³He-rich Solar Energetic Particle Observations at the Parker Solar Probe and near Earth


The Integrated Science Investigation of the Sun (IS⊙IS) instrument suite on the Parker Solar Probe (PSP) spacecraft is making in situ observations of energetic ions and electrons closer to the Sun than any previous mission. Using data collected during its first two orbits, which reached perihelion distances of 0.17 au, we have searched for ³He-rich solar energetic particle (SEP) events under very quiet solar minimum conditions. On 2019-110–111 (April 20–21), ³He-rich SEPs were observed at energies near 1 MeV nucleon ⁻¹ in association with energetic protons, heavy ions, and electrons. This activity was also detected by the Ultra-Low-Energy Isotope Spectrometer and the Electron, Proton, and Alpha Monitor instruments on the Advanced Composition Explorer (ACE) spacecraft located near Earth, 0.99 au from the Sun. At that time, PSP and ACE were both magnetically connected to locations near the west limb of the Sun. Remote sensing measurements showed the presence of type III radio bursts and also helical jets from this region of the Sun. This combination of observations is commonly associated with ³He-rich SEP acceleration on the Sun. AR 12738, which was located at Carrington coordinates from which numerous X-ray flares were observed over a period of more than 6 months, was identified as the source of the ³He-rich events. This region was also the source of several other SEP events detected at PSP or ACE. Aside from the period in 2019 April, IS⊙IS did not observe any other ³He-rich SEPs during orbits 1 and 2.

Additional Information

© 2020. The American Astronomical Society. Received 2019 October 6; revised 2019 October 29; accepted 2019 October 30; published 2020 February 3. Early Results from Parker Solar Probe: Ushering a New Frontier in Space Exploration We thank the large team of people responsible for developing the IS☉IS instruments and, particularly, the lead IS☉IS/EPI-Hi engineers, including Rick Cook, Branislav Kecman, Greg Dirks, and Nigel Angold. We gratefully acknowledge the test and calibration support provided by Michigan State University's National Superconducting Cyclotron Laboratory, Texas A&M University's Cyclotron Institute, and the Lawrence Berkeley National Laboratory's 88-inch Cyclotron Laboratory. PSP was designed, built, and is now operated by the Johns Hopkins Applied Physics Laboratory as part of NASA's Living with a Star (LWS) program (contract NNN06AA01C).
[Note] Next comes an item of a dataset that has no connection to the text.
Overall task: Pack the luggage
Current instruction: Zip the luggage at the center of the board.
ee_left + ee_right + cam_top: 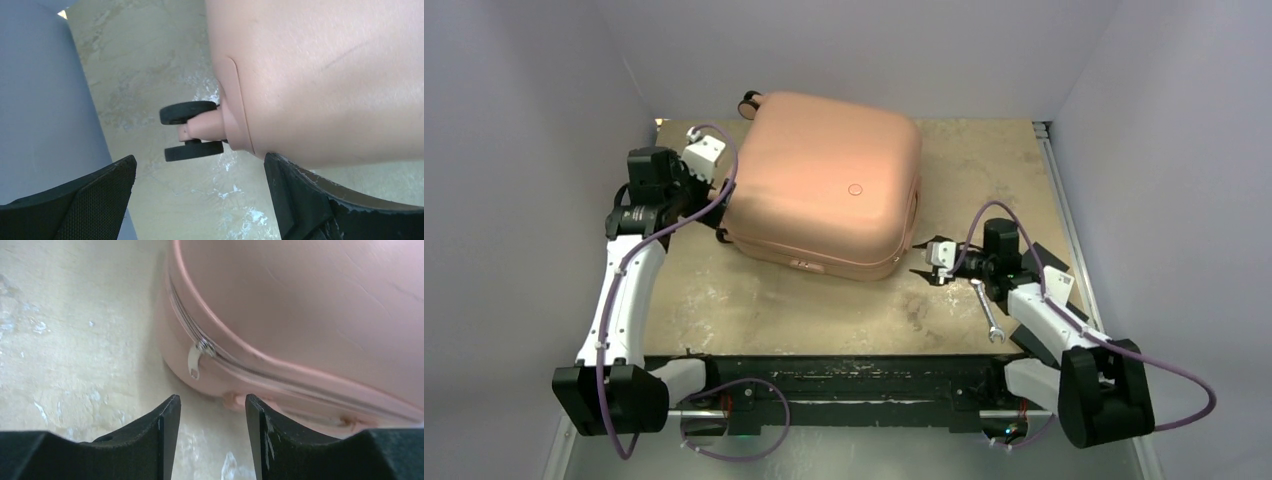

Support from the LWS management and technical team has played a critical role in the success of the Parker Solar Probe mission. This study benefited from discussions within the International Space Science Institute (ISSI) team on "Origins of ³He-Rich Solar Energetic Particles." The ACE work was supported under NASA grant 80NSSC18K0223, and the PSP work was supported under NASA contract NNN06AA01C. The work of R.B. was supported by DFG grant BU 3115/4-1. S.D.B. acknowledges the support of the Leverhulme Trust Visiting Professorship program. The IS☉IS data and visualization tools are available to the community at: https://spacephysics.princeton.edu/missions-instruments/isois; data are also available via the NASA Space Physics Data Facility (https://spdf.gsfc.nasa.gov/).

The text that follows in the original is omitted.